Nesta tarde o governo boliviano anunciou que não pretende retroceder da decisão.

Energia e integração

Coincidência ou não, os dois países que detém as maiores reservas de gás e petróleo (caso da Venezuela) da América do Sul recorrem aos recursos energéticos para dar impulso a seus projetos de governo com forte caráter popular.

Na Venezuela, somente após a reestatização da Petróleos de Venezuela (PDVSA) o governo pode impulsionar os programas sociais de alfabetização, saúde e geração de empregos que hoje dão sustentabilidade à gestão Hugo Chávez.

O mesmo acontece com a Bolívia.
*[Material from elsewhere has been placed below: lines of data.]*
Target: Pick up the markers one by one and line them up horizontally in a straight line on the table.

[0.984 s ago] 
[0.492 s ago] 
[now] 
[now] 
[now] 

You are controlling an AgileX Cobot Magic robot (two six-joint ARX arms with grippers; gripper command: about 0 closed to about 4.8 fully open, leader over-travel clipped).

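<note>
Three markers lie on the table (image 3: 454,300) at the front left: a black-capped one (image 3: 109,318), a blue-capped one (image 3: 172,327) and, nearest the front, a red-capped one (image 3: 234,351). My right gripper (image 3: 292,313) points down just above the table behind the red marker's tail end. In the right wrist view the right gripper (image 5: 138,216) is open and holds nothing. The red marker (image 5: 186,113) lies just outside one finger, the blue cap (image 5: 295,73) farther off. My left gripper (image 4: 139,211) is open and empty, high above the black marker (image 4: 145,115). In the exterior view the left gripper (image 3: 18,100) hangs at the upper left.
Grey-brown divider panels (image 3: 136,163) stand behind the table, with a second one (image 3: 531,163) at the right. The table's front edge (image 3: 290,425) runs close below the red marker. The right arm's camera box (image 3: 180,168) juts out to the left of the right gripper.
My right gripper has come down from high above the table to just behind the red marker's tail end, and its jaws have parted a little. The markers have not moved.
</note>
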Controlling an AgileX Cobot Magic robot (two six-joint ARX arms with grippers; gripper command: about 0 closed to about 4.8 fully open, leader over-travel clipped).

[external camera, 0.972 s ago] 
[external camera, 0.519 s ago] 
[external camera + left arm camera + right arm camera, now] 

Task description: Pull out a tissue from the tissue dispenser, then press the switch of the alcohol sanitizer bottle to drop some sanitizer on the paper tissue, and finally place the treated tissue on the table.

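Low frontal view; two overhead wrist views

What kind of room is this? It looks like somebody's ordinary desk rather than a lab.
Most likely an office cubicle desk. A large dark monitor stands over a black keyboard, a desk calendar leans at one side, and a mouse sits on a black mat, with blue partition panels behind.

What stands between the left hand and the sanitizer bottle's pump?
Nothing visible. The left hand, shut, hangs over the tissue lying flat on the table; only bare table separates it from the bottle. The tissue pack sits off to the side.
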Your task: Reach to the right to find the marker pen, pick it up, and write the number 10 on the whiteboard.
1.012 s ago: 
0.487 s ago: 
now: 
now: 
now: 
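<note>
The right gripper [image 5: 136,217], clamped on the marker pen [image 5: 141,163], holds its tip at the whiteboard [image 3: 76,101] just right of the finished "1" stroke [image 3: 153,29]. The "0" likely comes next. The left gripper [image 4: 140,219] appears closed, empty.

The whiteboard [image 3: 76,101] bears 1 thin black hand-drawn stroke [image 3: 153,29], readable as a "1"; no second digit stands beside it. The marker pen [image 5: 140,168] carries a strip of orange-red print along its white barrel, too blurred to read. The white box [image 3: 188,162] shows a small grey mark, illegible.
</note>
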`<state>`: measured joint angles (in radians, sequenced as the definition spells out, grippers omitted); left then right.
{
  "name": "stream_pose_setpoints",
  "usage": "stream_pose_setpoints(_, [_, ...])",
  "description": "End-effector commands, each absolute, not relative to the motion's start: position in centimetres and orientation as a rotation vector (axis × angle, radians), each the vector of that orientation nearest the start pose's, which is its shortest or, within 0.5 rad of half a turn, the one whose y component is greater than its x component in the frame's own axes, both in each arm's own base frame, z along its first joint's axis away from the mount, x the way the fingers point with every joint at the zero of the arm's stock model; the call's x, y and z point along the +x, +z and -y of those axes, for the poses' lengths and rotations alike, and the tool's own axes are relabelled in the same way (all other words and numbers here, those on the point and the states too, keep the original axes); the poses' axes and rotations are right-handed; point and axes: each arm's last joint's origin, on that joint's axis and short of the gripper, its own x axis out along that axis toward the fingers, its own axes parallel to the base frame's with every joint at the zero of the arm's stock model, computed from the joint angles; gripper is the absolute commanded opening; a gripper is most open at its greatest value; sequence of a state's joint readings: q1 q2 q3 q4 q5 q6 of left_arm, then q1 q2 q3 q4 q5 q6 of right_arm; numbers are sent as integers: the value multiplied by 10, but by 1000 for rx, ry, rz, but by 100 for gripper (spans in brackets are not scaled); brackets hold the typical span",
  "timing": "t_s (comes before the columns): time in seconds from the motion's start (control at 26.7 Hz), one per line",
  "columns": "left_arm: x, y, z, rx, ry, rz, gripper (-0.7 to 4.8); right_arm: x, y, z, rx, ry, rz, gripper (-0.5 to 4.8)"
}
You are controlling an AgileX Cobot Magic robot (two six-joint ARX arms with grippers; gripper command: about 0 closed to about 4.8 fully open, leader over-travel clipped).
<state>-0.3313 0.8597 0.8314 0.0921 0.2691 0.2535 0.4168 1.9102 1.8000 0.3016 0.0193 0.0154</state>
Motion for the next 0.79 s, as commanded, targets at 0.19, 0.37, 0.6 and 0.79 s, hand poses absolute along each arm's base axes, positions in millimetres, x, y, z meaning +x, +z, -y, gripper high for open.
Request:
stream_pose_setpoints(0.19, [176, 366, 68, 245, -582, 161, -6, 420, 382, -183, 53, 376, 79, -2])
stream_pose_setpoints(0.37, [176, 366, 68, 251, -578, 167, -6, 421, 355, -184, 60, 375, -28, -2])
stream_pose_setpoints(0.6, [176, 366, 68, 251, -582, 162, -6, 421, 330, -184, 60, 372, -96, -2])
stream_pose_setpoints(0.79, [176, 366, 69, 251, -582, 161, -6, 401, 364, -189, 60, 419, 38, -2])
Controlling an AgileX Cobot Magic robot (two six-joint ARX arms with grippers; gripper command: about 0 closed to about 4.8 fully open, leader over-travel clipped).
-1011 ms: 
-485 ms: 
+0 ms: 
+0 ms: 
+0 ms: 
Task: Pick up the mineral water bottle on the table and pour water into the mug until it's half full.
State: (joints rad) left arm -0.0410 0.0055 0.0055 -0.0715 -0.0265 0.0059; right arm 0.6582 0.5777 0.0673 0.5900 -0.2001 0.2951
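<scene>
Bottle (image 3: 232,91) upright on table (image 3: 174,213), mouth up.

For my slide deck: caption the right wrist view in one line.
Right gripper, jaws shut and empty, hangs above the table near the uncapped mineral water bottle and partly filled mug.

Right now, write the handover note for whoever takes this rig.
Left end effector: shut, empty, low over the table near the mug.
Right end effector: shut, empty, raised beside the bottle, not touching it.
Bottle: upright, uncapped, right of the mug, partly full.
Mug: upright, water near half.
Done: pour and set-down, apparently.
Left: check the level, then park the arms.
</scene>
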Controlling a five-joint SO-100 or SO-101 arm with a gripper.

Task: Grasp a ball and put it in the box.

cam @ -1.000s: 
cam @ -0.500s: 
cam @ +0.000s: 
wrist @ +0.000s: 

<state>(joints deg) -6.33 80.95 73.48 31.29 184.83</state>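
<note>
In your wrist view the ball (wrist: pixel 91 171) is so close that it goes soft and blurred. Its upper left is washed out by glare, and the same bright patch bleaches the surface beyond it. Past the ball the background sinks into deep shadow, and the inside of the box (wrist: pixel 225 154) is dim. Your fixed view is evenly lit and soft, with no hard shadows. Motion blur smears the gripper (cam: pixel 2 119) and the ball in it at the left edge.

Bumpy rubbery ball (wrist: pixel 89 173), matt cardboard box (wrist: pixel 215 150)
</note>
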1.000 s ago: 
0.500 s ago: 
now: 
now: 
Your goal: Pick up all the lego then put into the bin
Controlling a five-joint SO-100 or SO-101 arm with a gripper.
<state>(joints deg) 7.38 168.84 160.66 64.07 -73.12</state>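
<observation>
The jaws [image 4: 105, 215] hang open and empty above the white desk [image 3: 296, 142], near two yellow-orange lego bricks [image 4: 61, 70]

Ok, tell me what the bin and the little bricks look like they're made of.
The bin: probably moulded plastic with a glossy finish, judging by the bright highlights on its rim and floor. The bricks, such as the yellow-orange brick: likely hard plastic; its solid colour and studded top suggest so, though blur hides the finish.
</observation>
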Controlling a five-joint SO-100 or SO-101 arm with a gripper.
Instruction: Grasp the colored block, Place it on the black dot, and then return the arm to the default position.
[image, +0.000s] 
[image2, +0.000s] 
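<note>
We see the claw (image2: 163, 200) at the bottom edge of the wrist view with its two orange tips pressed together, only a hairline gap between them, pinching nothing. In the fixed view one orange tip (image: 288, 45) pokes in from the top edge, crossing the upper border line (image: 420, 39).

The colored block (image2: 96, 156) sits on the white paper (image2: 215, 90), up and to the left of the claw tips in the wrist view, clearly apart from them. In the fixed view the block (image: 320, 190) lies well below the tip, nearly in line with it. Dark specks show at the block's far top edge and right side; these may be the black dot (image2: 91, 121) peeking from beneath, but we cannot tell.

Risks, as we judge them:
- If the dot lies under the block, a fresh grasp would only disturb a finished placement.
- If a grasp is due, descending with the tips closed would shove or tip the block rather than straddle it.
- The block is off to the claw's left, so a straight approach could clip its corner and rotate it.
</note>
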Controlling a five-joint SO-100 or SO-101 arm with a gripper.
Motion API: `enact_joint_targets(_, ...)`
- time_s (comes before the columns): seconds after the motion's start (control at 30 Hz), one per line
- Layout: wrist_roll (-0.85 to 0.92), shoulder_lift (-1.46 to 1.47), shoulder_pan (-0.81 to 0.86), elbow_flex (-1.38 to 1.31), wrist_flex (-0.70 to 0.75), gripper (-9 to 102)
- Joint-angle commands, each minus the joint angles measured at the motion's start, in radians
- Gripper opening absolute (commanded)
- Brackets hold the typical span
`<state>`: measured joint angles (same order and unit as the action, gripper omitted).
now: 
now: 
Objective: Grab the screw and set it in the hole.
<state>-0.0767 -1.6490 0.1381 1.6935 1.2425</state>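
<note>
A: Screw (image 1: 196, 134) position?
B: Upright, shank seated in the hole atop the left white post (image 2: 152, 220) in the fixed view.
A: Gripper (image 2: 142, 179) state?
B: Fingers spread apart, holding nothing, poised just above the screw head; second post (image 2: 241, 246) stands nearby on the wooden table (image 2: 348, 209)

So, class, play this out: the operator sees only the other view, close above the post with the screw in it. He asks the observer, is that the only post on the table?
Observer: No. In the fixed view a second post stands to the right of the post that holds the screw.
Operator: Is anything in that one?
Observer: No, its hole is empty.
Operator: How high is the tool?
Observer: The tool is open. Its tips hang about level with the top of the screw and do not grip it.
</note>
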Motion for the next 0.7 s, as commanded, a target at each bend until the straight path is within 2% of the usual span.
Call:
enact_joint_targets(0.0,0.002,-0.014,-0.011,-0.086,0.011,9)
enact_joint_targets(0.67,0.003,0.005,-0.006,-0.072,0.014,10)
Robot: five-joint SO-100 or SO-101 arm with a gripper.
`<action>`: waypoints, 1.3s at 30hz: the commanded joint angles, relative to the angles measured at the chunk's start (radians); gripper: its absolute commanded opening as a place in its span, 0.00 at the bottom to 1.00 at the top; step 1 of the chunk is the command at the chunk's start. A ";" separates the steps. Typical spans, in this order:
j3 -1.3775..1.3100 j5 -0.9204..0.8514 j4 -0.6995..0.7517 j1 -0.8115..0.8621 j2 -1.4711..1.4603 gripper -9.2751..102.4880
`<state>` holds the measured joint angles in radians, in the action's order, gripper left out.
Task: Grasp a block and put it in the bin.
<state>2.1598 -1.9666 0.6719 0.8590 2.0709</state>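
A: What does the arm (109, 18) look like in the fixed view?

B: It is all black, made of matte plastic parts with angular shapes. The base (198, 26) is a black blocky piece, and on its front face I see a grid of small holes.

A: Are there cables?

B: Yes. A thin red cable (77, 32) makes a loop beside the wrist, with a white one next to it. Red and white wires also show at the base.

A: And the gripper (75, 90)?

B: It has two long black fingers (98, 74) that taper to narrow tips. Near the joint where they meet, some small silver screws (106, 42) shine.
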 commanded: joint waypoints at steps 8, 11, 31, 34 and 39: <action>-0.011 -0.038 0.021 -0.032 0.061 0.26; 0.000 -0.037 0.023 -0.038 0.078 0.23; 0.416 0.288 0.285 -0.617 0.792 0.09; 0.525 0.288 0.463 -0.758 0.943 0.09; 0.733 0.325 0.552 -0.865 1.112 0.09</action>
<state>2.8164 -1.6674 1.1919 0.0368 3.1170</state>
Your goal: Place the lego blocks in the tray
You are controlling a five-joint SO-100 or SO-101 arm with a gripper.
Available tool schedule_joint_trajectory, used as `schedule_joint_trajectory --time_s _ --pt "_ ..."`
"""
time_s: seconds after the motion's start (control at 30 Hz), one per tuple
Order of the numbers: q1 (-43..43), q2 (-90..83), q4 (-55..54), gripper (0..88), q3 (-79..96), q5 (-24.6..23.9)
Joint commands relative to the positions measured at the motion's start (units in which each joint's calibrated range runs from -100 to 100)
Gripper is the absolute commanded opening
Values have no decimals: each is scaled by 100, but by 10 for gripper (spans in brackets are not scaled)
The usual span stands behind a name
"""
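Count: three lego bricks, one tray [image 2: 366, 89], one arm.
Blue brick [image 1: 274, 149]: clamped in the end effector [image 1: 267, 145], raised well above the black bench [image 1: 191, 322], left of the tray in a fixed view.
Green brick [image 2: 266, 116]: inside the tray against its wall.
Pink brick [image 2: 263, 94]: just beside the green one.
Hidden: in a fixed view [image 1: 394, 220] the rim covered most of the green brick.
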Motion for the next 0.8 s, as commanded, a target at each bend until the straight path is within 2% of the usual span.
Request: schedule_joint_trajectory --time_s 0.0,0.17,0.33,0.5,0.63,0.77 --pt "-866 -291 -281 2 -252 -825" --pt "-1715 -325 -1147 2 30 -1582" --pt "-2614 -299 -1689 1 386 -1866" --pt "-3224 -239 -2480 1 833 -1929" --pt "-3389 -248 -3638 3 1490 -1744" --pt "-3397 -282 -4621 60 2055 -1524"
Na avaliação do assessor de Evo Morales, Pablo Sólon, o país andino só poderá desenvolver-se se mantiver o controle sobre seus recursos naturais.

"Recuperamos os recursos naturais ou o projeto de desenvolvimento estará perdido", afirma Sólon, um dos responsáveis pela elaboração do Tratado de Comércio entre os Povos firmados por Bolívia, Cuba e Venezuela, durante o encontro realizado entre Morales, Fidel Castro e Hugo Chávez, na Havana (Cuba) no dia 30.

O acordo está baseado na cooperação entre os países no sentido de fortalecer as economias e o desenvolvimento social com incentivo ao cooperativismo e às pequenas e médias empresas.

Imediatamente à assinatura do TCP, o ministério de Energia e Minas venezuelano se comprometeu a dar apoio técnico e jurídico ao Ministério de Hidrocarbonetos da Bolívia.

Cuba por sua vez se encarregará dos setores de saúde e alfabetização – em curso na Venezuela há quatro anos – ao país andino e à Bolívia corresponderá o envio de produtos agropecuários e têxteis a Cuba e Venezuela.

"Com um Tratado de Livre Comércio, abrimos as taxas alfandegárias e não temos garantias de compra de nossos produtos. Com o TCP temos a garantia de compra dos nossos produtos e principalmente equilíbrio econômico e social. Não pretendemos destruir-nos e sim complementar-nos", afirma Solón.